=== WORK INSTRUCTION ===
What is needed here is an exact repetition of the records below, beginning at the line that has "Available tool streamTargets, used" and stopping after the line that has "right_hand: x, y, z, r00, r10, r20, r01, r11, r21".

=== DATA EXTRACTS ===
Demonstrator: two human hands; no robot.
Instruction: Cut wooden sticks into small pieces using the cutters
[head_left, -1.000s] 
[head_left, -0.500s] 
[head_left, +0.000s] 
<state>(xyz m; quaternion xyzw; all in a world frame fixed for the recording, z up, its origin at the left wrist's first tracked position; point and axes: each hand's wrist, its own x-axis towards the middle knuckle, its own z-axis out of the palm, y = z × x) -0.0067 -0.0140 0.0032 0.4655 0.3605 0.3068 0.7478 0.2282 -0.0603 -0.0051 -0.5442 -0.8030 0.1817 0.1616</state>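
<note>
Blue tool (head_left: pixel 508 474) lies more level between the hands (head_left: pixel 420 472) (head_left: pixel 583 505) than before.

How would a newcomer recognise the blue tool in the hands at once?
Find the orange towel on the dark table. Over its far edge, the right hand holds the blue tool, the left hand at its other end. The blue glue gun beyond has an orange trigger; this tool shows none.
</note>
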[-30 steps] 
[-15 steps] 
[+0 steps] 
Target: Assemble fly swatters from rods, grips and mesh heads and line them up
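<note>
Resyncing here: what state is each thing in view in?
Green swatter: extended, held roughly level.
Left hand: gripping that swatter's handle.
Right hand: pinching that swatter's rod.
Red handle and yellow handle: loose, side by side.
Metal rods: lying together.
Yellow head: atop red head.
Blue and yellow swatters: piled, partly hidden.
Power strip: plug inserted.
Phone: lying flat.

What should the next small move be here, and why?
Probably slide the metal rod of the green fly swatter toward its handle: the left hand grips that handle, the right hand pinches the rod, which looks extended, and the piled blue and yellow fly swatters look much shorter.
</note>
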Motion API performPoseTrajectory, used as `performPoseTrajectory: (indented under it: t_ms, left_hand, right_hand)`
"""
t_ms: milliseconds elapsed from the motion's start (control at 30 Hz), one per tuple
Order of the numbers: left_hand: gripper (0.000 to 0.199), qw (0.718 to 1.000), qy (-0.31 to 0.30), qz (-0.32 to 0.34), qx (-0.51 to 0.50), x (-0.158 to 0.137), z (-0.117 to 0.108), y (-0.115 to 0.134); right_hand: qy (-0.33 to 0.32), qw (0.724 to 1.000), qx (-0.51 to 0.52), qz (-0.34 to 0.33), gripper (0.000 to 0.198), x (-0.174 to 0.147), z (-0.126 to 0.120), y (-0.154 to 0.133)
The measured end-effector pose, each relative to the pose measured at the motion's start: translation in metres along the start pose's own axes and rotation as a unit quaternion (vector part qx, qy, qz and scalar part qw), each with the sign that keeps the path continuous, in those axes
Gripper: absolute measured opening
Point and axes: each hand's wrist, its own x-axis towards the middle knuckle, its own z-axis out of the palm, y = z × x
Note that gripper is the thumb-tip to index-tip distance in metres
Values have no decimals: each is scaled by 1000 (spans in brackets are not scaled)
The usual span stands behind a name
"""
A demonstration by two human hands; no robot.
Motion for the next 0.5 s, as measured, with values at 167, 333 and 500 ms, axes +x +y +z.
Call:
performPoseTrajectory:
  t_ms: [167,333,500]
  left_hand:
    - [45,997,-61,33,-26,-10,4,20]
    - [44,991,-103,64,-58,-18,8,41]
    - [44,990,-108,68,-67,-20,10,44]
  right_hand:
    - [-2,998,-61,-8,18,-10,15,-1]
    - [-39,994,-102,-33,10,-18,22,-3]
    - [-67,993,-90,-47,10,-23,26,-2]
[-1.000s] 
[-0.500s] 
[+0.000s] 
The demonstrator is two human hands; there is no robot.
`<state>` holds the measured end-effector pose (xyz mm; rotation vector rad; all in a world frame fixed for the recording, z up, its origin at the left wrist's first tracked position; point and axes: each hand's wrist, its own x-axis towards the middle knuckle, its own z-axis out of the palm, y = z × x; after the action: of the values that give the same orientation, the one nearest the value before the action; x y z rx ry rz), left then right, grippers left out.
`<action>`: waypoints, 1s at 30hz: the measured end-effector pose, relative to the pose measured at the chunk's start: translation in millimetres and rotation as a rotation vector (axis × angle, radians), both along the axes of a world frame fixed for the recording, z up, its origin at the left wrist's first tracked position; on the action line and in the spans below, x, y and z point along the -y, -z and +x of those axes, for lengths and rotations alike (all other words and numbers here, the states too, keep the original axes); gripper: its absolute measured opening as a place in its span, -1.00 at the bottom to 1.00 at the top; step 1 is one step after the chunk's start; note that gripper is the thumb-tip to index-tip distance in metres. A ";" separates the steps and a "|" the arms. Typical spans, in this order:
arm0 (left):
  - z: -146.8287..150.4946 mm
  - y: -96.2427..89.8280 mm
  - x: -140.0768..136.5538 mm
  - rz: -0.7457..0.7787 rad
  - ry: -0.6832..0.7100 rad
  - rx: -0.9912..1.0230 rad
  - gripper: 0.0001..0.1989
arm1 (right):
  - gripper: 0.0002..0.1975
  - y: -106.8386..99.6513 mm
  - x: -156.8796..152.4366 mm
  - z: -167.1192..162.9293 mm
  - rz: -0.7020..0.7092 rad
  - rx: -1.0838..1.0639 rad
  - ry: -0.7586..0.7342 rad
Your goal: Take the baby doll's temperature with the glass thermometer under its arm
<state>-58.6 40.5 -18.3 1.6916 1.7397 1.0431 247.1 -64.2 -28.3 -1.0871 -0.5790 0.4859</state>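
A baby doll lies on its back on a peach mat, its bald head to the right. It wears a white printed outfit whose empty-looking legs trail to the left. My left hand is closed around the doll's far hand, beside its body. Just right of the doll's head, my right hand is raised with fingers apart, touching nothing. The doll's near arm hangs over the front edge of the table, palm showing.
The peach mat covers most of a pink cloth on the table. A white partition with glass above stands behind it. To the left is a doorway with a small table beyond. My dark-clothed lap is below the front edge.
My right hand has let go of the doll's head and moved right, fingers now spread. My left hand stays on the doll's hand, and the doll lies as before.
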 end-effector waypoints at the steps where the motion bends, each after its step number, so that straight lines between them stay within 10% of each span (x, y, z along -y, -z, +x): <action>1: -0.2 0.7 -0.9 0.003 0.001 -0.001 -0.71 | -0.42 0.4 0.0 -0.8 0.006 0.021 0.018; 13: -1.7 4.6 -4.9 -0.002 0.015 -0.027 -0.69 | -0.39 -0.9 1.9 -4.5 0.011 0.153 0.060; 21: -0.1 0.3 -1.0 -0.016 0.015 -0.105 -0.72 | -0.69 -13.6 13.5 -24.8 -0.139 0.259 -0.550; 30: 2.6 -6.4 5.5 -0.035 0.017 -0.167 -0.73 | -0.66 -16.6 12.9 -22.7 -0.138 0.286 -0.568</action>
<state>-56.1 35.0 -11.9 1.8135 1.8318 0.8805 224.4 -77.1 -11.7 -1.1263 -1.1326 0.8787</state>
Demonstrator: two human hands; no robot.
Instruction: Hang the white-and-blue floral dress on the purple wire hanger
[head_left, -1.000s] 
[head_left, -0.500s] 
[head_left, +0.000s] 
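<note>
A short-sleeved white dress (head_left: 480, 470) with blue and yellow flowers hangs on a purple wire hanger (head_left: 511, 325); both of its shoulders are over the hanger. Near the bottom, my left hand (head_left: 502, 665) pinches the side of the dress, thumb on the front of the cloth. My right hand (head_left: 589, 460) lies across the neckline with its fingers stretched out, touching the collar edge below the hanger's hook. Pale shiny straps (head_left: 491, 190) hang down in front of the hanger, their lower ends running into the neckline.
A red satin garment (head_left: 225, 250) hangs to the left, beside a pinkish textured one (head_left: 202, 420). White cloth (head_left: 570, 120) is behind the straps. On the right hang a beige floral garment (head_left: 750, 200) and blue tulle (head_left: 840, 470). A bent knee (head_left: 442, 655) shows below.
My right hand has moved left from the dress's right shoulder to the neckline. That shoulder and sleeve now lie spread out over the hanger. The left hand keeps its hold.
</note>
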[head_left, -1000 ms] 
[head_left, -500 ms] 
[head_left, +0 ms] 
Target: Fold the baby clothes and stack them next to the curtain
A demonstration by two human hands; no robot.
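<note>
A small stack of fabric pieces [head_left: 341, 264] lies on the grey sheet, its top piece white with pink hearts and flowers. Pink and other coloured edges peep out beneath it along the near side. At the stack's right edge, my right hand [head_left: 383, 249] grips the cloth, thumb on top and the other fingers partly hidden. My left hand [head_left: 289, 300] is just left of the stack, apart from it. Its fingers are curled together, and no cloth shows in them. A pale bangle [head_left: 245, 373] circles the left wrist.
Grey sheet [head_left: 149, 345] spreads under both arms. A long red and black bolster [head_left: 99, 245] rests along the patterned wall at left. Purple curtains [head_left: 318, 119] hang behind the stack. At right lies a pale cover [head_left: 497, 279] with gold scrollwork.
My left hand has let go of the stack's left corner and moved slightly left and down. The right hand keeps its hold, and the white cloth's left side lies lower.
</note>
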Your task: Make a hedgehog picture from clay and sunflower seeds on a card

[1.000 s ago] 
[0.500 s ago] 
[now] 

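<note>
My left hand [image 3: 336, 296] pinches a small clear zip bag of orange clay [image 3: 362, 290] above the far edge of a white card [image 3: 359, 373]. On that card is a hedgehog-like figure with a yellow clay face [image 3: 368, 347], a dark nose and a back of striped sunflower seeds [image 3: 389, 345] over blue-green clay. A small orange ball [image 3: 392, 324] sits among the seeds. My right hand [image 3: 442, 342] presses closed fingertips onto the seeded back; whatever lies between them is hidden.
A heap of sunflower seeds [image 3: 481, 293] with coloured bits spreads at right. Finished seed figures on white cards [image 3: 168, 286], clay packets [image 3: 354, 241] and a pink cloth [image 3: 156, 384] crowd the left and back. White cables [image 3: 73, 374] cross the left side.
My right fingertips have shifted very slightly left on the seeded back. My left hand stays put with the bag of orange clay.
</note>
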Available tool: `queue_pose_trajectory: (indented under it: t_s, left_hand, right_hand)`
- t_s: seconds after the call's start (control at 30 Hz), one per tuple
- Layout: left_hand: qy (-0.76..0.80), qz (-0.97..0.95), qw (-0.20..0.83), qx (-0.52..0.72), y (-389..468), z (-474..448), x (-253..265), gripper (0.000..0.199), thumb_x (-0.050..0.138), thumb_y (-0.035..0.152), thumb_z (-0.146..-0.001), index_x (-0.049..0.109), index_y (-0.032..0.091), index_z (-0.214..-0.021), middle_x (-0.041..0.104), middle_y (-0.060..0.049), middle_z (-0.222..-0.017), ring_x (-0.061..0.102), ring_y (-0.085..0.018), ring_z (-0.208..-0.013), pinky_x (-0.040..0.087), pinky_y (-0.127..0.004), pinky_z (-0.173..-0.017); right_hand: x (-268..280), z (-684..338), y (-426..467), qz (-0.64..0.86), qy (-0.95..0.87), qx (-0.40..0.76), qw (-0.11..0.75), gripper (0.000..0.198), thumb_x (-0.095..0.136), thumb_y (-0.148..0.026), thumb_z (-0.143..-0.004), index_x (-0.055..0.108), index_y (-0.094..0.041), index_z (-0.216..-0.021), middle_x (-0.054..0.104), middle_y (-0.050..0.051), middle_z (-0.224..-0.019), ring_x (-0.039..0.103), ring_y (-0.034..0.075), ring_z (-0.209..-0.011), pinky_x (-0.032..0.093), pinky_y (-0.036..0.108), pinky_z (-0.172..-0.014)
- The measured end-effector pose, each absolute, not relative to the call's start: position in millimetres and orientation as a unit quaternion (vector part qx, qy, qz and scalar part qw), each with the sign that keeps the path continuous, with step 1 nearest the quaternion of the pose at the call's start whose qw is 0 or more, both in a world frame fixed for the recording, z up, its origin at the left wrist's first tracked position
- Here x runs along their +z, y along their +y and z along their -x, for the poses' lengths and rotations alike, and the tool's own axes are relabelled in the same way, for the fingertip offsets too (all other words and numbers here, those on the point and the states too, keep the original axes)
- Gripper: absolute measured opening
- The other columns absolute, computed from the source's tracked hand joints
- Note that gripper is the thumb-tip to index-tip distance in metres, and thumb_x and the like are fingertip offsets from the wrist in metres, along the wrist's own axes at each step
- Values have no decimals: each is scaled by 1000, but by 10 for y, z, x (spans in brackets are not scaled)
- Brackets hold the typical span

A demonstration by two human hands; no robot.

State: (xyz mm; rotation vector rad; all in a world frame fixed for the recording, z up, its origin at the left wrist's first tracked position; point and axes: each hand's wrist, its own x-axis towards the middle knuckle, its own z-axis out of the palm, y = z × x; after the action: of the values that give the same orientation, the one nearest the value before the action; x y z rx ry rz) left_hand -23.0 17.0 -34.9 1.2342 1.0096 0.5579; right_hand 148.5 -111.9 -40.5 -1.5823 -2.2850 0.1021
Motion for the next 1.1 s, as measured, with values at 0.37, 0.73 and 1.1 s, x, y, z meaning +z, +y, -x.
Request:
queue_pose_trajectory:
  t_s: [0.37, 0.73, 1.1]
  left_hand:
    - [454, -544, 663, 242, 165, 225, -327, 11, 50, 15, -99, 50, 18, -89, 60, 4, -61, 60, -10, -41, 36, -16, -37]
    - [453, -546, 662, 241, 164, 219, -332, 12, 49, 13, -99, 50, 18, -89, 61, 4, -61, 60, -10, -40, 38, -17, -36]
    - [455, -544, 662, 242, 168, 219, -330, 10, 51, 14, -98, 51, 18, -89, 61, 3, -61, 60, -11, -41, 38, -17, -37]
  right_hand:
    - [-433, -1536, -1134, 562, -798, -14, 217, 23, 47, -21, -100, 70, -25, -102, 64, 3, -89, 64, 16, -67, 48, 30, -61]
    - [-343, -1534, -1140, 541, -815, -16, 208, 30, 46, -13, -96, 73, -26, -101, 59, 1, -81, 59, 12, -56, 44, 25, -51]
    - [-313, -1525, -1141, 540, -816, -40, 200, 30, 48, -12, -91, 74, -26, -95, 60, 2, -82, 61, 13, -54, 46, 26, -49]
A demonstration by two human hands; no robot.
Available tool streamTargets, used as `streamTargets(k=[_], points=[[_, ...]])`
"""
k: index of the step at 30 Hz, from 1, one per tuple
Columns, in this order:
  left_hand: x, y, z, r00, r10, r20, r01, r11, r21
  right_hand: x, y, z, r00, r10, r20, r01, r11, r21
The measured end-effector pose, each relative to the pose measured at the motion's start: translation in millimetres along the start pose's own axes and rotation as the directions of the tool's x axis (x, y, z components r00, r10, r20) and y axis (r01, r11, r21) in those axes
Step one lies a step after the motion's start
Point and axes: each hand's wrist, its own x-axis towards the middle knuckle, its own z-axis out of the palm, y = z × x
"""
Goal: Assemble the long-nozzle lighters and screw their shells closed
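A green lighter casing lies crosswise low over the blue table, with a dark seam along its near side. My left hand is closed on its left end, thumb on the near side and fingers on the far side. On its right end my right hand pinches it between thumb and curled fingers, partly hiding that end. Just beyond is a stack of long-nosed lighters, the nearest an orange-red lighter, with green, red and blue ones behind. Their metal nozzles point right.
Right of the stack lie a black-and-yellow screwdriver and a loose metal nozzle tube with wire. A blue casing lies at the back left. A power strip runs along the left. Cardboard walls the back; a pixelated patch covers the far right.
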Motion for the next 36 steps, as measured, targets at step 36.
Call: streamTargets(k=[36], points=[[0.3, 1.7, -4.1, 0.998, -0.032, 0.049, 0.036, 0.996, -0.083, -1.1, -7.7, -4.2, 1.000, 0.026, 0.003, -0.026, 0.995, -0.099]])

=== WRITTEN ANSWER ===
Available tool streamTargets, used as `streamTargets(k=[_], points=[[_, ...]])`
"""
k: index of the step at 30 Hz, from 1, one per tuple
Columns, in this order:
  left_hand: x, y, z, r00, r10, r20, r01, r11, r21
  right_hand: x, y, z, r00, r10, r20, r01, r11, r21

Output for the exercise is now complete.